▶ [What this task involves]: Tally every line in the data that has the word "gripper" and report only the total.
*** Opening The data ***
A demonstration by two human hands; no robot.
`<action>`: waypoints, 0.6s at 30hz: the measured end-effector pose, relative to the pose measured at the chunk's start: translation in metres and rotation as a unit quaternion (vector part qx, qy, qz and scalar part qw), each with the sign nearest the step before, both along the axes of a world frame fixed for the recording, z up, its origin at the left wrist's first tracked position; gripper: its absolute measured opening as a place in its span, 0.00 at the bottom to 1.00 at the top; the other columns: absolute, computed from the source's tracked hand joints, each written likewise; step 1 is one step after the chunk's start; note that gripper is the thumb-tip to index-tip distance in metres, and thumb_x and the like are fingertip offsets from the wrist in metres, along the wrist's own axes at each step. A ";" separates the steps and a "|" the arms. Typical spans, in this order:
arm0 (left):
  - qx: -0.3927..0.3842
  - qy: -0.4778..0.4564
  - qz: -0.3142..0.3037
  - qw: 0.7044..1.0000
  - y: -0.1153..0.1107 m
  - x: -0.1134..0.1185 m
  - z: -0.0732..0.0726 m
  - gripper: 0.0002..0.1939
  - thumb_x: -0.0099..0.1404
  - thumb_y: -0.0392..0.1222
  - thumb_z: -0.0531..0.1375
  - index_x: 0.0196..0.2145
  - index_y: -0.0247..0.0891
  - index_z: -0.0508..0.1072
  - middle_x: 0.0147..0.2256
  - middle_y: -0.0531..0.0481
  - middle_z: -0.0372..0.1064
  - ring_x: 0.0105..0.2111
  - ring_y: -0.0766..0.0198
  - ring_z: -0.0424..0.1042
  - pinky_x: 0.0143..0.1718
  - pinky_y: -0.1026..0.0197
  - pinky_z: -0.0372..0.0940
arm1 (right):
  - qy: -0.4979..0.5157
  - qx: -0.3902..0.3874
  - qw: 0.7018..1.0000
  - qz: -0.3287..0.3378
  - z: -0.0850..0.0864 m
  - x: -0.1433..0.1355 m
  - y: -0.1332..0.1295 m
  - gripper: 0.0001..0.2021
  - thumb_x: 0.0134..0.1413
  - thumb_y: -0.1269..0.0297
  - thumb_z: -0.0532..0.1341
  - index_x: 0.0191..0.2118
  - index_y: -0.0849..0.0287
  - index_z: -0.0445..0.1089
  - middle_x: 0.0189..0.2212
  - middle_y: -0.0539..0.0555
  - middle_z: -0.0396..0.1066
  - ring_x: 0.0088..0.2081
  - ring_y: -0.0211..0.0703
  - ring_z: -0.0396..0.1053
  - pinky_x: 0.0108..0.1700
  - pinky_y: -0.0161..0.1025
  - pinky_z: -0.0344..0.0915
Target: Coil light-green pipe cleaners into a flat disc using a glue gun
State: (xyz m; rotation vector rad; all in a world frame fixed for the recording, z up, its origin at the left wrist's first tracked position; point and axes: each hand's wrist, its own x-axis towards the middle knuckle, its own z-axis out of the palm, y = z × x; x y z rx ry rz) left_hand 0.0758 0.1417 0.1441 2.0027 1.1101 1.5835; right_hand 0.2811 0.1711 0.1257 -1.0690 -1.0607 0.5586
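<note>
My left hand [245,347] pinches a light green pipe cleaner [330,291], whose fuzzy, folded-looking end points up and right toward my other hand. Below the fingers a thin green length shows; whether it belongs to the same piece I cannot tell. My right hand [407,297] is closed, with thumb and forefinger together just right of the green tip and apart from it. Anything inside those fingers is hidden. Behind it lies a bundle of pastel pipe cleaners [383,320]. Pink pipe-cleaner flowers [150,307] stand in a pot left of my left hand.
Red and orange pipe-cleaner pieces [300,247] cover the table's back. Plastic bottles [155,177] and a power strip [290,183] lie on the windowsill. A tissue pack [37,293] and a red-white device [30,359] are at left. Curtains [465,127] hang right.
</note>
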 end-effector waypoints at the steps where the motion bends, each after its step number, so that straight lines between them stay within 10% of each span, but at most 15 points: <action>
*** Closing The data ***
▶ [Reply to the task]: 3